In 2009 doet Washington er nog een schep bovenop met de start van Counter Insurgency Strategy (COIN). Met COIN richten de Amerikanen zich op bescherming van de gewone bevolking tegen aanvallen van de taliban. Dat klinkt dus civiel, maar ook COIN staat in een militair kader, want op deze manier moest de taliban op afstand worden gehouden. De COIN-strategie telt vier fasen: clear, hold, build en transfer (wegjagen van taliban uit een gebied, het bevrijd houden ervan, het verder civiel opbouwen en inrichten en ten slotte het overdragen aan de Afghaanse burgerregering).

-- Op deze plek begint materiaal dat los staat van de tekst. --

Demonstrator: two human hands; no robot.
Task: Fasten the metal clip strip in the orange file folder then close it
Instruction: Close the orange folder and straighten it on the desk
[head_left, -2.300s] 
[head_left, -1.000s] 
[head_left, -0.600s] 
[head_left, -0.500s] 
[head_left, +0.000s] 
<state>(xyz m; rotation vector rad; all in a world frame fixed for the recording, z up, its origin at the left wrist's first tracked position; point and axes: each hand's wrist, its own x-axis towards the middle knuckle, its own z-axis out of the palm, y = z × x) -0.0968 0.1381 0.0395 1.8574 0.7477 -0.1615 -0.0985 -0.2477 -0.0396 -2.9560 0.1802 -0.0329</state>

De Afghaanse politie werd tot onderdeel van deze COIN-aanpak gemaakt, en dat hield in dat agenten belangrijk werden bij het vasthouden (to hold) van een zojuist bevrijde regio. Uiteraard hoorde daar ook het winnen van het vertrouwen onder de plaatselijke bevolking bij, maar, zo hamerden de Amerikanen erop, flexibiliteit was geboden: een agent moest snel kunnen wisselen tussen politie- en militaire taken. Omdat de agenten uitermate kwetsbaar bleken voor aanvallen van de taliban, kwam de praktijk erop neer dat ze eerder op zwaar bewapende soldaten leken dan op burgervriendelijke agenten.
Dorpsmilities
Inmiddels zijn de Amerikanen nog een stap verder gegaan, en worden zelfs gewone burgers gebombardeerd tot politieagenten met militaire taken. Afghan Local Police (ALP), heten de eenheden in dorpen die als dorpsmilities worden ingezet om de taliban buiten de deur te houden. Burger en militair, maar ook politie en leger zijn via deze ALP’s nog meer in elkaars vaarwater terechtgekomen.
Ze zíjn er nog wel, de civiele idealisten die de Afghaanse politie tot dienaren van de wet en van burgers willen maken. Zo blijven de Duitsers stug volhouden, nu met hun programma German Rule of Law, Eupol is nog actief en ook de VN doen mee, met een speciaal UNDP-programma.
Friesendorf en Krempel zijn daar blij mee. Militarisering van de politie werkt volgens hen contraproductief, want alleen politie die de bevolking kan vertrouwen is effectief, óók als het gaat om de bestrijding van de taliban. Wie een band heeft met burgers komt immers gemakkelijker aan allerlei informatie over infiltranten en aanvallen.
Tegelijkertijd geven ook zij toe: het blijft lastig om in een onveilig land als Afghanistan voor agenten het goede evenwicht te vinden tussen zelfverdediging enerzijds en openheid naar de bevolking anderzijds. En blijft er tussen „de politie is je beste vriend” én „de politie is geen kanonnenvlees” de nodige spanning bestaan.